■ What this task involves
Retype word for word the lines of the data below, from the first to the one bearing "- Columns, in", with that one included.

━━━━━━

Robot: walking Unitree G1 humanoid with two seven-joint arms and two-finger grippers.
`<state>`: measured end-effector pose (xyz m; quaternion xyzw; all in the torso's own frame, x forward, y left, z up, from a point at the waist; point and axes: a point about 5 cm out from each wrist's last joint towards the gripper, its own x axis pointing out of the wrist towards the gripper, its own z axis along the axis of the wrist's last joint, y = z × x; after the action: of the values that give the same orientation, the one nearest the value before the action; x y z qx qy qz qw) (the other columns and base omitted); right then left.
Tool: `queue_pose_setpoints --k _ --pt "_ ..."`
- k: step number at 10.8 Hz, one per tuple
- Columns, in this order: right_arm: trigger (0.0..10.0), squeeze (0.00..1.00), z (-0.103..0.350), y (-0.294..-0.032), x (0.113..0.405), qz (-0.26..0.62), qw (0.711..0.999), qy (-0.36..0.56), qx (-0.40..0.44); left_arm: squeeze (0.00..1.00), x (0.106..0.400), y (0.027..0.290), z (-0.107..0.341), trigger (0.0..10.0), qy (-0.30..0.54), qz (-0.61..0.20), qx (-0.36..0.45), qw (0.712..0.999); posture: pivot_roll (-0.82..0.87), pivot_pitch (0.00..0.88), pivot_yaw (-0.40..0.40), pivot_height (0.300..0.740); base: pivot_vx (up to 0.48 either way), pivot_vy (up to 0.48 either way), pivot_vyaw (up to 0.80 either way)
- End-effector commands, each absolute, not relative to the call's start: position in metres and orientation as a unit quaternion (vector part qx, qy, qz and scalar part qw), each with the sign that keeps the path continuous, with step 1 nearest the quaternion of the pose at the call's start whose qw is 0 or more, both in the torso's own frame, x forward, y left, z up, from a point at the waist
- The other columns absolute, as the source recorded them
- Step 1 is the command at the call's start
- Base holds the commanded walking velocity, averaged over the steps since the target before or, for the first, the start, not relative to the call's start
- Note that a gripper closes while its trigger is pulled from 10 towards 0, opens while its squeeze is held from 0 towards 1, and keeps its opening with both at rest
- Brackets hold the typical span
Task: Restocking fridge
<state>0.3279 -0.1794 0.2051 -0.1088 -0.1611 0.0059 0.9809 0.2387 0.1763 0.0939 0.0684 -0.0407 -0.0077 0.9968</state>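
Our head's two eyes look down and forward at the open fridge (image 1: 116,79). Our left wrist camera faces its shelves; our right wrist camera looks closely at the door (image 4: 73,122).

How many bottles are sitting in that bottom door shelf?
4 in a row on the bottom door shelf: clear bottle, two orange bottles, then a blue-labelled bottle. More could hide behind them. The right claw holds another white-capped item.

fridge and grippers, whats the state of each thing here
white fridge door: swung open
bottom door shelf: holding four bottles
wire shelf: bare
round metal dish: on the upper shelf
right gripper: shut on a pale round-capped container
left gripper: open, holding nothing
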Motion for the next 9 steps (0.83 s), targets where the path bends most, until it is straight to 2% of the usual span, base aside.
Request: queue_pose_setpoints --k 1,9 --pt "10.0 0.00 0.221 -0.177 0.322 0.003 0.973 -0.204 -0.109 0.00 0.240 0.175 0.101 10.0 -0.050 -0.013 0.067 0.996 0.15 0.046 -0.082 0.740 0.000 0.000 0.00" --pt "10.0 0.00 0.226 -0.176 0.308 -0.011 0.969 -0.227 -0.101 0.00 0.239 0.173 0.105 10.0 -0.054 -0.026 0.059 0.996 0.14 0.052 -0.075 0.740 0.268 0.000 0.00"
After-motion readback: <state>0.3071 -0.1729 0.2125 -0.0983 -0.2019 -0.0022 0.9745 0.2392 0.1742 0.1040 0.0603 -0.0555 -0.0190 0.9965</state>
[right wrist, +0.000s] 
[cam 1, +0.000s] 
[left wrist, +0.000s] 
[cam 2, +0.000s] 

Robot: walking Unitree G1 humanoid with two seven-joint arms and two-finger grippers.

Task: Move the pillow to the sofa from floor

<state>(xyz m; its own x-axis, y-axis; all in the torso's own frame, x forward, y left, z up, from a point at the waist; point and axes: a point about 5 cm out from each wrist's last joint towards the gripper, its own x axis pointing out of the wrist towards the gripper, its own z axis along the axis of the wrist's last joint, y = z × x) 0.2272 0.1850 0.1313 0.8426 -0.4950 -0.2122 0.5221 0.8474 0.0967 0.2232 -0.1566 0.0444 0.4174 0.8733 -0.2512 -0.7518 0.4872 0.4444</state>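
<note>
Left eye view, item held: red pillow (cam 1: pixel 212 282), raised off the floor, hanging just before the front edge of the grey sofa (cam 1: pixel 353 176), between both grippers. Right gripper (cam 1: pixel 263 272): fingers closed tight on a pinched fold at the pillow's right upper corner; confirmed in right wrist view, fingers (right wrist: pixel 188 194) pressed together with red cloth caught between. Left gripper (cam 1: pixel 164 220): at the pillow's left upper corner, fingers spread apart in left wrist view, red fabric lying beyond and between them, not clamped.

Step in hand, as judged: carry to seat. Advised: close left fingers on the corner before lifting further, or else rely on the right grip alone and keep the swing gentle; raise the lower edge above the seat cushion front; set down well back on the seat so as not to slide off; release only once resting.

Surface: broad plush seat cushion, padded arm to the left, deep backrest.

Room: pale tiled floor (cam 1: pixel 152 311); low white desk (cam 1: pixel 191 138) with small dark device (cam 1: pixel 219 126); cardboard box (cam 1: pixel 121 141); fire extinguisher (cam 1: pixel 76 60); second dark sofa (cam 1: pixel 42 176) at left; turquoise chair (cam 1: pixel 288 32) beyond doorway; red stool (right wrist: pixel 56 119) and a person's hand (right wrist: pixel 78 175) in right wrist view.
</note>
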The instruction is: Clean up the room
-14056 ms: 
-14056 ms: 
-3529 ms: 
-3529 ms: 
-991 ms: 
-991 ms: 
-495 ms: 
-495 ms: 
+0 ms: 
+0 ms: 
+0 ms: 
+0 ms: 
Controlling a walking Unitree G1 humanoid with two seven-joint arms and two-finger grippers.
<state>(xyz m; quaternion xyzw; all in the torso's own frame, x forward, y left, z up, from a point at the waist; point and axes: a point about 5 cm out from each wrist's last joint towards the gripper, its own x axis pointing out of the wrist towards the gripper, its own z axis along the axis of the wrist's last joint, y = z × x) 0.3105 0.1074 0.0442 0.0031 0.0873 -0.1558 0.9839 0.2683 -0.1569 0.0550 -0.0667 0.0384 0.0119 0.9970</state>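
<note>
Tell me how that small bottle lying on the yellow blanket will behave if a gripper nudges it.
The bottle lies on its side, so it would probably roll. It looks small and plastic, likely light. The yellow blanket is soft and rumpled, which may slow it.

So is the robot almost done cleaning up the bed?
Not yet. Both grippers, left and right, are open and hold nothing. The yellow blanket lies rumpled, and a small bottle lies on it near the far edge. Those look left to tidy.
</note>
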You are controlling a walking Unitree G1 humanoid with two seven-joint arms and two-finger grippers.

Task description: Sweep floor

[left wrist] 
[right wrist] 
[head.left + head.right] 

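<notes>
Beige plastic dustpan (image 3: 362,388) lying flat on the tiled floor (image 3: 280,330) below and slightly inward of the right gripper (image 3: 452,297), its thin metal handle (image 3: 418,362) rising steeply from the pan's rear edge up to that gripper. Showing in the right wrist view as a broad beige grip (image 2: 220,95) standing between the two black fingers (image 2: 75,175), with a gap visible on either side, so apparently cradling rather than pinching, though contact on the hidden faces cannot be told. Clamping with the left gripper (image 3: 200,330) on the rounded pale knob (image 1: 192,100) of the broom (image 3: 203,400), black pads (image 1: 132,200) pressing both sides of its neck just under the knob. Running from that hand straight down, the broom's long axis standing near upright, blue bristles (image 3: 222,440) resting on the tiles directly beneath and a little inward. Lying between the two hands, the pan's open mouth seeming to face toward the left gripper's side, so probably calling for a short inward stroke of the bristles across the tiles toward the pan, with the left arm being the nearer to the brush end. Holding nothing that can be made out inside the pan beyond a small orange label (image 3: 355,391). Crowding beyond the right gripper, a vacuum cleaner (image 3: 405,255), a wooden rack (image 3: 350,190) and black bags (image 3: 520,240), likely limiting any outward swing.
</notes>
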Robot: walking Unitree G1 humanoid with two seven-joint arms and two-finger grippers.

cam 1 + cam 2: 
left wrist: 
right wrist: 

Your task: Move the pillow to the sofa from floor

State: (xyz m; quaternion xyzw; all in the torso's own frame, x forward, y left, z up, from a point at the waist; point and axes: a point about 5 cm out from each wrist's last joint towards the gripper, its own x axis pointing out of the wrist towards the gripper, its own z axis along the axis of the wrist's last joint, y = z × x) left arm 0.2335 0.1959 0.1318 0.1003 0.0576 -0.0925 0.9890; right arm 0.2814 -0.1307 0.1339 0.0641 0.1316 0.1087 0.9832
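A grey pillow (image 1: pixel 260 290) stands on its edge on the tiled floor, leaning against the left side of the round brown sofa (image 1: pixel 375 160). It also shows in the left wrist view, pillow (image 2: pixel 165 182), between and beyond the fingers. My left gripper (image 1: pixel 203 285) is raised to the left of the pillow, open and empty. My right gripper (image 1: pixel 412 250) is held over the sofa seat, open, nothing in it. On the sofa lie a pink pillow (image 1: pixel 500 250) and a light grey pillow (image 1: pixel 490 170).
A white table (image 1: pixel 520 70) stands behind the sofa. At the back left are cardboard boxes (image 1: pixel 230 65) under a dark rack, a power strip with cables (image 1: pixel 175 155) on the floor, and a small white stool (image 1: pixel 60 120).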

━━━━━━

■ The completed task
Robot: walking Unitree G1 humanoid with two seven-joint arms and two-finger grippers.
`<state>`: measured end-effector pose (xyz m; quaternion xyzw; all in the torso's own frame, x forward, y left, z up, from a point at the waist; point and axes: a point about 5 cm out from each wrist's last joint towards the gripper, its own x axis pointing out of the wrist towards the gripper, its own z axis along the axis of the wrist's last joint, y = z × x; after the action: of the values that give the same orientation, the one nearest the value before the action; x y z qx qy qz qw) (the other columns and base omitted); right then left.
Tool: `queue_pose_setpoints --k _ --pt "_ ..."`
- k: step number at 10.8 Hz, one per tuple
- Columns, in this order: right_arm: trigger (0.0..10.0), squeeze (0.00..1.00), z (-0.103..0.350), y (-0.294..-0.032), x (0.113..0.405), qz (-0.26..0.62), qw (0.711..0.999), qy (-0.36..0.56), qx (-0.40..0.44); left_arm: squeeze (0.00..1.00), x (0.106..0.400), y (0.027..0.290), z (-0.107..0.341), trigger (0.0..10.0), qy (-0.30..0.54), qz (-0.61..0.20), qx (-0.36..0.45), qw (0.712..0.999); posture: pivot_roll (-0.82..0.87), pivot_pitch (0.00..0.88), pivot_yaw (-0.40..0.40), pivot_height (0.300..0.740); base: pivot_vx (up to 0.48 either way), pivot_vy (up to 0.48 either way), pivot_vyaw (up to 0.80 either way)

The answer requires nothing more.